Bisnis.com, JAKARTA – Federal Reserve AS telah resmi mengumumkan mengambil langkah tapering off atau pengurangan pembelian obligasi dalam rangka pelonggaran kebijakan monter. Namun, kekhawatiran akan tapering tantrum seperti pada 2013 diperkirakan tidak akan terjadi.
Kepala Ekonom Bank Permata Josua Pardede mengatakan bahwa dalam keputusan The Fed semalam, nadanya masih dovish karena diikuti pernyataan masih menunggu tahun depan untuk menaikkan kembali suku bunga.
Hal ini berdampak pada pelemahan rupiah hari ini yang terbatas. Di sisi lain, harga komoditas termasuk emas turun, meskipun dolar AS melemah dibandingkan dengan mata uang negara maju lainnya.
“Berbeda kalau ada tendensi kenaikan suku bunga tahun depan sinyalnya lebih kuat, penurunannya bisa lebih dalam, tapi saat ini dampaknya tidak terlalu signifikan,” jelasnya kepada Bisnis, Kamis (4/11/2021).
Terkait dampak tapering AS terhadap rupiah, Josua menilai pendukung ketahanan rupiah masih cukup kuat dengan cadangan devisa yang relatif tinggi, dan volatilitasnya yang rendah.
“Terlebih, Bank Indonesia juga sudah menyiapkan berbagai langkah kebijakan dengan memperkuat kerja sama dengan bank sentral negara lainnya untuk mengurangi ketergantungan dolar AS,” ujarnya.
Baca Juga
Dibandingkan dengan 2013 lalu, kepemilikan Surat Berharga Negara (SBN) oleh asing kala itu cenderung tinggi, lebih dari 30 persen. Sementara, sekarang hanya 21 persen.

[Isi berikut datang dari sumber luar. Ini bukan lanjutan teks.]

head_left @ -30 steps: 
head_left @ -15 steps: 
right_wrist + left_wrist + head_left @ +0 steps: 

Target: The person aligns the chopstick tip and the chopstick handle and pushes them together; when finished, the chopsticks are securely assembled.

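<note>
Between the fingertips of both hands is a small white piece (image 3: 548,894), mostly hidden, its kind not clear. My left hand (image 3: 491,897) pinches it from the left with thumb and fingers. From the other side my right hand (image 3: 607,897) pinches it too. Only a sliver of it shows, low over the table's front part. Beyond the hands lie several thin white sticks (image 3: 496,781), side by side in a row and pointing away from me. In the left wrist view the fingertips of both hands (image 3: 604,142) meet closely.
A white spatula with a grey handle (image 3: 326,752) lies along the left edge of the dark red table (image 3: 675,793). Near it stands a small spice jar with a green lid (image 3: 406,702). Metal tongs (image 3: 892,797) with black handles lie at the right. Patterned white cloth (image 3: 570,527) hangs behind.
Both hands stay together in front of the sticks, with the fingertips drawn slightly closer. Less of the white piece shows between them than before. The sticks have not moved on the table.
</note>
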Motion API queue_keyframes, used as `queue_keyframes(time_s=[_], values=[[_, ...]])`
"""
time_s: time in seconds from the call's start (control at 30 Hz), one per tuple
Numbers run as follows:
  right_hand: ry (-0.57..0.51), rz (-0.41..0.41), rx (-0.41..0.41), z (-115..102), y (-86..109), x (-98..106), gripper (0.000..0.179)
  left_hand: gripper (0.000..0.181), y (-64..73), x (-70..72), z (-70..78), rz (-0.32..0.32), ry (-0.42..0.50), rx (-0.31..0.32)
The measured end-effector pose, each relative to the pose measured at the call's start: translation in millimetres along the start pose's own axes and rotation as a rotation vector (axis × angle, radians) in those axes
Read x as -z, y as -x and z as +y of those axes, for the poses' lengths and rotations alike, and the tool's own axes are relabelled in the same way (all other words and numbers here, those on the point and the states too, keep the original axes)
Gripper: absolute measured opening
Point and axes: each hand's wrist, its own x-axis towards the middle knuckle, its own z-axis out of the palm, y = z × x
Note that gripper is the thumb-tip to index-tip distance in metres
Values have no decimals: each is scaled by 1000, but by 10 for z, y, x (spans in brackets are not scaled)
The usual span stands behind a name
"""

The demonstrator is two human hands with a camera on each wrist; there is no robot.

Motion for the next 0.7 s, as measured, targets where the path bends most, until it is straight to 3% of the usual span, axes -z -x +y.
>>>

“Jadi untuk koreksi lebih dalam saya pikir enggak terjadi. Sehingga dampak lebih lanjut ke rupiah tidak signifikan. Tahun ini tidak ada tantrum. Lagi pula dari sisi The Fed-nya juga kan sudah dari jauh-jauh hari mengumumkan untuk tapering November ini, jadi tidak akan terjadi reaksi berlebihan dari pelaku pasar hari ini,” imbuhnya.